Colorado hired Xavier Adibi as a defensive staff coach, the program confirmed Tuesday, adding a former NFL linebacker to Deion Sanders' coaching operation seven weeks before spring practice opens. Adibi spent four seasons in the league between 2008 and 2011, primarily with Houston, and has coached at Virginia (2016-2021) and Temple (2022-2023) since leaving the playing field.
The hire arrives while Colorado's defensive coordinator situation remains fluid. Robert Livingston holds the title but spent much of the 2024 season sharing schematic authority with Sanders, who called defensive play packages from the sideline during key stretches of the 4-8 campaign. Adibi's exact role—position coach, analyst, quality-control bridge—was not specified in the announcement, a pattern consistent with Sanders' preference for opaque staff structures that preserve operational flexibility.
Colorado allowed 31.4 points per game in 2024, ranking 115th nationally, and gave up 438 yards per contest. The Buffaloes return six defensive starters but lost edge rusher BJ Green II and safety Shilo Sanders to the offseason. The spring transfer portal opens February 10, and Boulder has already seen 12 departures since the bowl season began. Adibi's Virginia tenure included two seasons coaching outside linebackers under Bronco Mendenhall, a defensive schematic traditionalist whose gap-integrity principles contrast sharply with the pressure-heavy, man-coverage approach Sanders deployed in 2024. That divergence matters because Colorado's defensive identity for 2025 remains unwritten. If Livingston reasserts coordinator control, Adibi's Virginia background suggests a shift toward more structured front-seven play. If Sanders continues calling third downs, Adibi becomes a position technician operating inside someone else's system.
The timing also matters for recruiting. Colorado signed 23 high school players in December but ranked 52nd nationally in the 247Sports composite, and the class included zero four-star defenders. Portal additions will determine whether the Buffaloes can compete in the newly expanded Big 12, where 16 teams now split revenue and schedule strength has flattened. Adibi's NFL résumé gives Sanders a credible voice for portal linebackers weighing late-January decisions, particularly players from Group of Five programs seeking power-conference exposure without committing to a clear defensive system.

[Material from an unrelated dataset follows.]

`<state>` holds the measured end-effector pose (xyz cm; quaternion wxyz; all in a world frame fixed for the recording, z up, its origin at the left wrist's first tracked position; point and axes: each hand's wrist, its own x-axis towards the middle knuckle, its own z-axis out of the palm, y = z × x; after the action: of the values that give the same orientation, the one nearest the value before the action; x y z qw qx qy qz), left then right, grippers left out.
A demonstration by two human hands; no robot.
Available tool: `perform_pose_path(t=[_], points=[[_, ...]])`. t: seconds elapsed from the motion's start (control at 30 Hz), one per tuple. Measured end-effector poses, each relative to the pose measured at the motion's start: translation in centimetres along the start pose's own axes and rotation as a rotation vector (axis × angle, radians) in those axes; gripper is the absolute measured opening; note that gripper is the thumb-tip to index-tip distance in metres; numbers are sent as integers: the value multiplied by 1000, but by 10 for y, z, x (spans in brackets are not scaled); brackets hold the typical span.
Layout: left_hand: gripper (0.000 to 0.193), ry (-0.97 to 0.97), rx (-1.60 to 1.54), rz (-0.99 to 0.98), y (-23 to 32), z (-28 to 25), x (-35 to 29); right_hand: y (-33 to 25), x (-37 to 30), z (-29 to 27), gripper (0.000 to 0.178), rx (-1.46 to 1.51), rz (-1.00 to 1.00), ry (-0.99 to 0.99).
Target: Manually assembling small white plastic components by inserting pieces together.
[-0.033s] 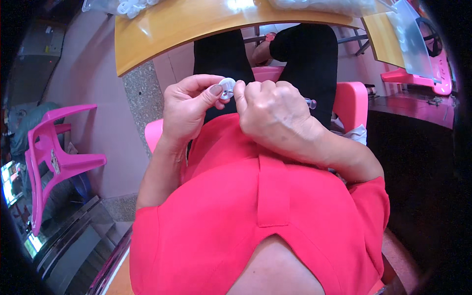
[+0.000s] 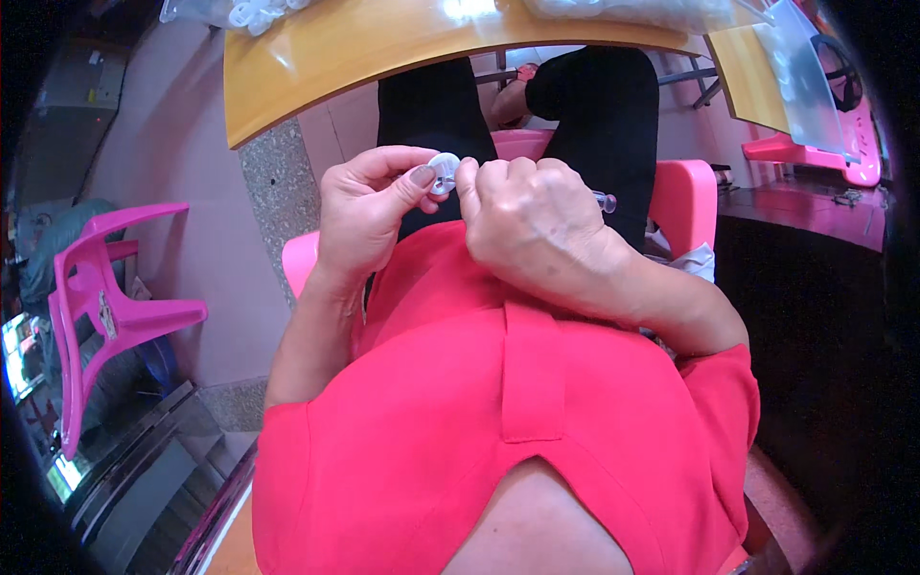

Watch whether Colorado adds a dedicated linebackers coach in the next two weeks; the program currently lists only Adibi and Livingston on the defensive side, an unusually thin staff for a power-conference program. Spring practice begins March 3, and Sanders has indicated he will again attend most sessions remotely while managing media commitments in Dallas and Los Angeles. The February portal window typically produces 40-60 defensive commitments for programs in transition, and Colorado needs interior linebackers and a boundary corner to replace departed starters.
Adibi's hire is the first defensive staff addition Sanders has made public since November. The lack of announcements does not mean the staff is set; it means Sanders prefers to move coaches into position without broadcast, then surface them when spring depth charts require names in ink.